Status of an ancillary Swiss bankruptcy estate to challenge a specification
A recent decision of the Swiss Federal Court clarified whether a Swiss ancillary bankruptcy estate has standing to challenge a list of claims of a bankrupt Swiss third party debtor if the foreign bankruptcy estate has filed the respective claims directly. and regardless of the recognition of the foreign bankruptcy decree. In essence, the Swiss Federal Court refused the status of the ancillary bankruptcy estate because it may in such cases not be considered a creditor of the respective claims. The decision underlines the importance of having a foreign bankruptcy judgment recognized before the rights are asserted in Switzerland.
Foreign bankruptcy judgments must be recognized
Foreign liquidators must request the recognition of a foreign bankruptcy judgment in accordance with the principle of territoriality before being able to act in Switzerland (see our letter of June 22, 2020). Recognition serves as a form of legal assistance in favor of foreign bankruptcy proceedings. If the foreign bankruptcy judgment is recognized, the assets of the debtor located in Switzerland are subject to Swiss bankruptcy law and generally to so-called ancillary bankruptcy proceedings (Hilfskonkursverfahren) are open.
Foreign liquidators cannot act in Switzerland
The foreign liquidator has the right to request recognition but, in general, does not have the power to perform acts in Switzerland in matters of debt recovery. It does not have the right to file claims or challenge a statement of claims of a bankrupt Swiss third party debtor. In principle, only the ancillary mass of the (Swiss) bankruptcy can assert claims and exercise rights. In certain limited circumstances, the court may refrain from opening ancillary bankruptcy proceedings and authorize the foreign liquidator to act directly on Swiss soil. However, such authorization was not granted in the present case.
In this case, the foreign liquidator filed claims in the bankruptcy of a third party debtor both before and after the recognition of the foreign decree. The liquidator of the third party debtor assessed the claims but rejected them. The ancillary bankruptcy estate subsequently challenged the inadmissibility of the claims lodged by the foreign liquidator.
The ancillary bankruptcy estate does not have standing to contest a claims schedule
In principle, only (presumed) creditors who have filed a claim with a bankruptcy estate are entitled to challenge the claims schedule (for example if their claim is rejected). In its decision, the Swiss Federal Court insisted on the formal “creditor’s requirement” and ruled that the mass of the ancillary bankruptcy did not have the capacity to contest the schedule of claims of the Swiss third-party debtor as a mass of the foreign bankruptcy and not the mass of the incidental bankruptcy. had filed the respective requests.

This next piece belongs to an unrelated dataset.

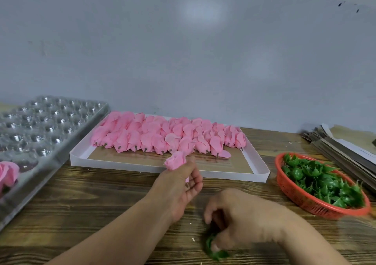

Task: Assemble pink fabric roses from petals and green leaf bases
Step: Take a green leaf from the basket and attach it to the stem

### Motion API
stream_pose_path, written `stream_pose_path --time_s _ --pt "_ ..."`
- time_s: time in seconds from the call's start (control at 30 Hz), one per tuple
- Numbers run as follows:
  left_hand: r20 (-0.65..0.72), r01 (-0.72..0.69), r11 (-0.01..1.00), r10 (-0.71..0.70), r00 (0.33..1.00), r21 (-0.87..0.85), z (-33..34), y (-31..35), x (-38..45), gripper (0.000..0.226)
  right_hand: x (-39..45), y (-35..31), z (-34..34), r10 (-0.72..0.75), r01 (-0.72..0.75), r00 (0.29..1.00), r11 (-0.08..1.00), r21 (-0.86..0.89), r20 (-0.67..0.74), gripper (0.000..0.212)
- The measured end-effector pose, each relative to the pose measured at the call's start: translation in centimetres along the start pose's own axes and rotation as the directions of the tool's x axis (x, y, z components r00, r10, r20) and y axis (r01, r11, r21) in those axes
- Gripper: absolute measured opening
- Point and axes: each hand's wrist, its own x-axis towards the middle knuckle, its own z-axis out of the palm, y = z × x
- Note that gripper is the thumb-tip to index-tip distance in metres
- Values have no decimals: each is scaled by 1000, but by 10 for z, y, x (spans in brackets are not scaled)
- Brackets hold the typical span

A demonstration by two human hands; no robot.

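Left hand (pixel 183 185) grips a pink rose (pixel 176 160) by its lower end, fingers curled round it, bloom pointing to 11 o'clock, just in front of the tray's (pixel 262 175) near wall. Right hand (pixel 242 222), blurred, pinches a green leaf base (pixel 215 251) at 6 o'clock, low over the table (pixel 91 203). Rows of roses (pixel 162 136) lie in the tray at 12 o'clock. Basket (pixel 305 201) of leaf bases (pixel 325 181) at 3 o'clock. Clear blister tray (pixel 46 126) at 9 o'clock. Card stack (pixel 345 148) at 2 o'clock.
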Motion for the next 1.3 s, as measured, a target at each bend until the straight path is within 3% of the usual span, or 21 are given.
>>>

According to the Swiss Federal Court, it does not matter whether the claims were filed by the foreign liquidator before or after the foreign bankruptcy judgment was recognized in Switzerland. As the recognition does not have retroactive effect, it does not affect the (in) validity of the claims filed by the foreign bankruptcy body before the recognition. The acts of a foreign liquidator remain inadmissible. Claims filed by the foreign bankruptcy estate after recognition of the foreign bankruptcy judgment are inadmissible because domestic claims must be invoked exclusively by the auxiliary bankruptcy estate.
To do things well
Although one can consider the decision of the Swiss Federal Court as (too) formalistic, it sets the standards to be respected. In view of the above, it appears essential that foreign liquidators comply with the formal requirements of Swiss law in order to get their hands on assets located in Switzerland.